Material to process Start Marker

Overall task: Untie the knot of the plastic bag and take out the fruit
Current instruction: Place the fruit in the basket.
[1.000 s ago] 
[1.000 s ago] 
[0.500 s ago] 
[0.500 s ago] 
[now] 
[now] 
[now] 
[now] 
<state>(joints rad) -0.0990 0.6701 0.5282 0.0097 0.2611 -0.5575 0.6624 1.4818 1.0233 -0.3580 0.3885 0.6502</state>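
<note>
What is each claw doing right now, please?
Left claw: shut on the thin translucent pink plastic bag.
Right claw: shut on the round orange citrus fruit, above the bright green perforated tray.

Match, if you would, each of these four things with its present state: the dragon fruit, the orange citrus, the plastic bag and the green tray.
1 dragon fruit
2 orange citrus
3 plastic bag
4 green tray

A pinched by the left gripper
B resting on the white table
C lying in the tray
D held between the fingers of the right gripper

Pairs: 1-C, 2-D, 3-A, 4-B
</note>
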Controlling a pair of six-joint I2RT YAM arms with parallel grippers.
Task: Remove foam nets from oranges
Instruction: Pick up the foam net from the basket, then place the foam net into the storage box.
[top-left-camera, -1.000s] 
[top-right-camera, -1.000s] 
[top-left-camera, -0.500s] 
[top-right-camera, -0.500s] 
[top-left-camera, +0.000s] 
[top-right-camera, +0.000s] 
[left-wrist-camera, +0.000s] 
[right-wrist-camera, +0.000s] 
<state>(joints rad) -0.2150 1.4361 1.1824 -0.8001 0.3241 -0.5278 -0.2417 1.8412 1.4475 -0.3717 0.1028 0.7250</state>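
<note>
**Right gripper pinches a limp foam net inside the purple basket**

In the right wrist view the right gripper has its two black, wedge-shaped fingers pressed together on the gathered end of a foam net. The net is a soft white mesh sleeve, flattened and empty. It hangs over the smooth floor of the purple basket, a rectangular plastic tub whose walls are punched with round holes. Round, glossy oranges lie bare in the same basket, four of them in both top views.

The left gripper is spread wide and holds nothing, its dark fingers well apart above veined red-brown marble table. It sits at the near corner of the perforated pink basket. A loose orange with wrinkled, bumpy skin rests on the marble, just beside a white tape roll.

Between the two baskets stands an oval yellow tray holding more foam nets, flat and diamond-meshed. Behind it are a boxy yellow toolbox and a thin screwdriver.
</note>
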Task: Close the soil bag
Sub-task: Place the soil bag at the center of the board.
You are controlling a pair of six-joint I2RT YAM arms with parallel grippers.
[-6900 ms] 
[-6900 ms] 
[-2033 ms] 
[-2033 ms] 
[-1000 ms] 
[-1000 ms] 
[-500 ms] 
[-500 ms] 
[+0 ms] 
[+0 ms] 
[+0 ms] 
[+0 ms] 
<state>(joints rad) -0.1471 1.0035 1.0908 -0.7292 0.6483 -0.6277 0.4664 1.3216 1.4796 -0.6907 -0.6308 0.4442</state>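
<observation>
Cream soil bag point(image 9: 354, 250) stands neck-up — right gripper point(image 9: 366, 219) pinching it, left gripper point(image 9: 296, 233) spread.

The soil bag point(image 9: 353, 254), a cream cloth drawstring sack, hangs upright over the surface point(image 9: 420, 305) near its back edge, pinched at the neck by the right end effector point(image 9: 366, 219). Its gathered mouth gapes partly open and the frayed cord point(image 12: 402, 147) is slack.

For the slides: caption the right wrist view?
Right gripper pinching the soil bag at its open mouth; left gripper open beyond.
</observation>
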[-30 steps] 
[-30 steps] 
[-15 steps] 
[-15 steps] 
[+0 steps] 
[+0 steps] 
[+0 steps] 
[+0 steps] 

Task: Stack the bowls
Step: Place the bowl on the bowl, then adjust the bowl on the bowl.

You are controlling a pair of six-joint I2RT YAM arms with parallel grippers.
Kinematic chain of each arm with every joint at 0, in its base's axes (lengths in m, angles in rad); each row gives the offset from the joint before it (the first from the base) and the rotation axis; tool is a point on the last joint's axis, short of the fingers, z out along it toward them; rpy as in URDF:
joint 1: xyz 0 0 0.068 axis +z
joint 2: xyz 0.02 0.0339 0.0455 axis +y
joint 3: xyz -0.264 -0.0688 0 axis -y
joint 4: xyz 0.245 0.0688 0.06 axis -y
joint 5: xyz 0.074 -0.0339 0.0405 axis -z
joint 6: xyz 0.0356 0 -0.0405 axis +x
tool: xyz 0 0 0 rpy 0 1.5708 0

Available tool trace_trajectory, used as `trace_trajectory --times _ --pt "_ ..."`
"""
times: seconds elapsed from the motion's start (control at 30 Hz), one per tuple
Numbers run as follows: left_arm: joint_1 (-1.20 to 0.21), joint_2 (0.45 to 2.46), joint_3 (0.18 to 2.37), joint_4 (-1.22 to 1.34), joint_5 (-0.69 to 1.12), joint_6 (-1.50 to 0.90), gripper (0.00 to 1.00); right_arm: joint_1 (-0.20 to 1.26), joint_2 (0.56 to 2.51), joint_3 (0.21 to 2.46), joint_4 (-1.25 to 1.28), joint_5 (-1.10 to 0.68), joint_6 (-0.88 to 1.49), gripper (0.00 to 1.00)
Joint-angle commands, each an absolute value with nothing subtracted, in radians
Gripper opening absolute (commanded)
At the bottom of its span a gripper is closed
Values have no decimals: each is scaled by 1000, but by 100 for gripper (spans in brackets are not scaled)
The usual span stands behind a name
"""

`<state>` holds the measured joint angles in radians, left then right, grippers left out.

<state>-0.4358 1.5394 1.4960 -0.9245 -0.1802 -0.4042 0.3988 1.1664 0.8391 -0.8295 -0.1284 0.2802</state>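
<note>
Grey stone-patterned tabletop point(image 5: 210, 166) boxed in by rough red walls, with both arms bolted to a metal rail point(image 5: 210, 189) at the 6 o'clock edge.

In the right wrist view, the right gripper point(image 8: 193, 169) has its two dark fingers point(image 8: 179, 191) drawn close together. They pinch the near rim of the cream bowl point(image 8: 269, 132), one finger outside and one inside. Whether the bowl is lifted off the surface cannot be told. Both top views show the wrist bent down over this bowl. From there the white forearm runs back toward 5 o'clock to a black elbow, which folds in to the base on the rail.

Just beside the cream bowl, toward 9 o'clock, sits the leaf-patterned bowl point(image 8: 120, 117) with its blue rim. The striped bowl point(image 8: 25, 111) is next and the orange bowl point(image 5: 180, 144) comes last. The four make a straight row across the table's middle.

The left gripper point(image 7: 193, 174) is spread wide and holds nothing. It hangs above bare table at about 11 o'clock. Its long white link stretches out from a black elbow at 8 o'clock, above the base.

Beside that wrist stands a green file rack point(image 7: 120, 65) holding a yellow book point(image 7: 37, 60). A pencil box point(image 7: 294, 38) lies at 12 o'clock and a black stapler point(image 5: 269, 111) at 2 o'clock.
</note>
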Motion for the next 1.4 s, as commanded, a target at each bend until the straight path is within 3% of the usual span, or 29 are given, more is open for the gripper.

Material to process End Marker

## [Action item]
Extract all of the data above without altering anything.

## [Solution to this task]
Overall task: Untie the knot of the plastic bag and take out the fruit
Current instruction: Place the fruit in the basket.
[1.000 s ago] 
[1.000 s ago] 
[0.500 s ago] 
[0.500 s ago] 
[now] 
[now] 
[now] 
[now] 
<state>(joints rad) -0.0990 0.6701 0.5282 0.0097 0.2611 -0.5575 0.6624 1.4818 1.0233 -0.3580 0.3885 0.6502</state>
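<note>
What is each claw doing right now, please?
Left claw: shut on the thin translucent pink plastic bag.
Right claw: shut on the round orange citrus fruit, above the bright green perforated tray.

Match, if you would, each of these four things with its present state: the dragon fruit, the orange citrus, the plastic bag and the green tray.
1 dragon fruit
2 orange citrus
3 plastic bag
4 green tray

A pinched by the left gripper
B resting on the white table
C lying in the tray
D held between the fingers of the right gripper

Pairs: 1-C, 2-D, 3-A, 4-B
</note>
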Controlling a pair of six-joint I2RT YAM arms with parallel grippers.
Task: Remove foam nets from oranges
Instruction: Pick up the foam net from the basket, then place the foam net into the storage box.
[top-left-camera, -1.000s] 
[top-right-camera, -1.000s] 
[top-left-camera, -0.500s] 
[top-right-camera, -0.500s] 
[top-left-camera, +0.000s] 
[top-right-camera, +0.000s] 
[left-wrist-camera, +0.000s] 
[right-wrist-camera, +0.000s] 
<state>(joints rad) -0.2150 1.4361 1.1824 -0.8001 0.3241 -0.5278 -0.2417 1.8412 1.4475 -0.3717 0.1028 0.7250</state>
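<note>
**Right gripper pinches a limp foam net inside the purple basket**

In the right wrist view the right gripper has its two black, wedge-shaped fingers pressed together on the gathered end of a foam net. The net is a soft white mesh sleeve, flattened and empty. It hangs over the smooth floor of the purple basket, a rectangular plastic tub whose walls are punched with round holes. Round, glossy oranges lie bare in the same basket, four of them in both top views.

The left gripper is spread wide and holds nothing, its dark fingers well apart above veined red-brown marble table. It sits at the near corner of the perforated pink basket. A loose orange with wrinkled, bumpy skin rests on the marble, just beside a white tape roll.

Between the two baskets stands an oval yellow tray holding more foam nets, flat and diamond-meshed. Behind it are a boxy yellow toolbox and a thin screwdriver.
</note>
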Task: Close the soil bag
Sub-task: Place the soil bag at the center of the board.
You are controlling a pair of six-joint I2RT YAM arms with parallel grippers.
[-6900 ms] 
[-6900 ms] 
[-2033 ms] 
[-2033 ms] 
[-1000 ms] 
[-1000 ms] 
[-500 ms] 
[-500 ms] 
[+0 ms] 
[+0 ms] 
[+0 ms] 
[+0 ms] 
<state>(joints rad) -0.1471 1.0035 1.0908 -0.7292 0.6483 -0.6277 0.4664 1.3216 1.4796 -0.6907 -0.6308 0.4442</state>
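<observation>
Cream soil bag point(image 9: 354, 250) stands neck-up — right gripper point(image 9: 366, 219) pinching it, left gripper point(image 9: 296, 233) spread.

The soil bag point(image 9: 353, 254), a cream cloth drawstring sack, hangs upright over the surface point(image 9: 420, 305) near its back edge, pinched at the neck by the right end effector point(image 9: 366, 219). Its gathered mouth gapes partly open and the frayed cord point(image 12: 402, 147) is slack.

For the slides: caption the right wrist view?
Right gripper pinching the soil bag at its open mouth; left gripper open beyond.
</observation>
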[-30 steps] 
[-30 steps] 
[-15 steps] 
[-15 steps] 
[+0 steps] 
[+0 steps] 
[+0 steps] 
[+0 steps] 

Task: Stack the bowls
Step: Place the bowl on the bowl, then adjust the bowl on the bowl.

You are controlling a pair of six-joint I2RT YAM arms with parallel grippers.
Kinematic chain of each arm with every joint at 0, in its base's axes (lengths in m, angles in rad); each row gives the offset from the joint before it (the first from the base) and the rotation axis; tool is a point on the last joint's axis, short of the fingers, z out along it toward them; rpy as in URDF:
joint 1: xyz 0 0 0.068 axis +z
joint 2: xyz 0.02 0.0339 0.0455 axis +y
joint 3: xyz -0.264 -0.0688 0 axis -y
joint 4: xyz 0.245 0.0688 0.06 axis -y
joint 5: xyz 0.074 -0.0339 0.0405 axis -z
joint 6: xyz 0.0356 0 -0.0405 axis +x
tool: xyz 0 0 0 rpy 0 1.5708 0

Available tool trace_trajectory, used as `trace_trajectory --times _ --pt "_ ..."`
"""
times: seconds elapsed from the motion's start (control at 30 Hz), one per tuple
Numbers run as follows: left_arm: joint_1 (-1.20 to 0.21), joint_2 (0.45 to 2.46), joint_3 (0.18 to 2.37), joint_4 (-1.22 to 1.34), joint_5 (-0.69 to 1.12), joint_6 (-1.50 to 0.90), gripper (0.00 to 1.00); right_arm: joint_1 (-0.20 to 1.26), joint_2 (0.56 to 2.51), joint_3 (0.21 to 2.46), joint_4 (-1.25 to 1.28), joint_5 (-1.10 to 0.68), joint_6 (-0.88 to 1.49), gripper (0.00 to 1.00)
Joint-angle commands, each an absolute value with nothing subtracted, in radians
Gripper opening absolute (commanded)
At the bottom of its span a gripper is closed
Values have no decimals: each is scaled by 1000, but by 100 for gripper (spans in brackets are not scaled)
The usual span stands behind a name
"""

`<state>` holds the measured joint angles in radians, left then right, grippers left out.

<state>-0.4358 1.5394 1.4960 -0.9245 -0.1802 -0.4042 0.3988 1.1664 0.8391 -0.8295 -0.1284 0.2802</state>
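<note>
Grey stone-patterned tabletop point(image 5: 210, 166) boxed in by rough red walls, with both arms bolted to a metal rail point(image 5: 210, 189) at the 6 o'clock edge.

In the right wrist view, the right gripper point(image 8: 193, 169) has its two dark fingers point(image 8: 179, 191) drawn close together. They pinch the near rim of the cream bowl point(image 8: 269, 132), one finger outside and one inside. Whether the bowl is lifted off the surface cannot be told. Both top views show the wrist bent down over this bowl. From there the white forearm runs back toward 5 o'clock to a black elbow, which folds in to the base on the rail.

Just beside the cream bowl, toward 9 o'clock, sits the leaf-patterned bowl point(image 8: 120, 117) with its blue rim. The striped bowl point(image 8: 25, 111) is next and the orange bowl point(image 5: 180, 144) comes last. The four make a straight row across the table's middle.

The left gripper point(image 7: 193, 174) is spread wide and holds nothing. It hangs above bare table at about 11 o'clock. Its long white link stretches out from a black elbow at 8 o'clock, above the base.

Beside that wrist stands a green file rack point(image 7: 120, 65) holding a yellow book point(image 7: 37, 60). A pencil box point(image 7: 294, 38) lies at 12 o'clock and a black stapler point(image 5: 269, 111) at 2 o'clock.
</note>
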Motion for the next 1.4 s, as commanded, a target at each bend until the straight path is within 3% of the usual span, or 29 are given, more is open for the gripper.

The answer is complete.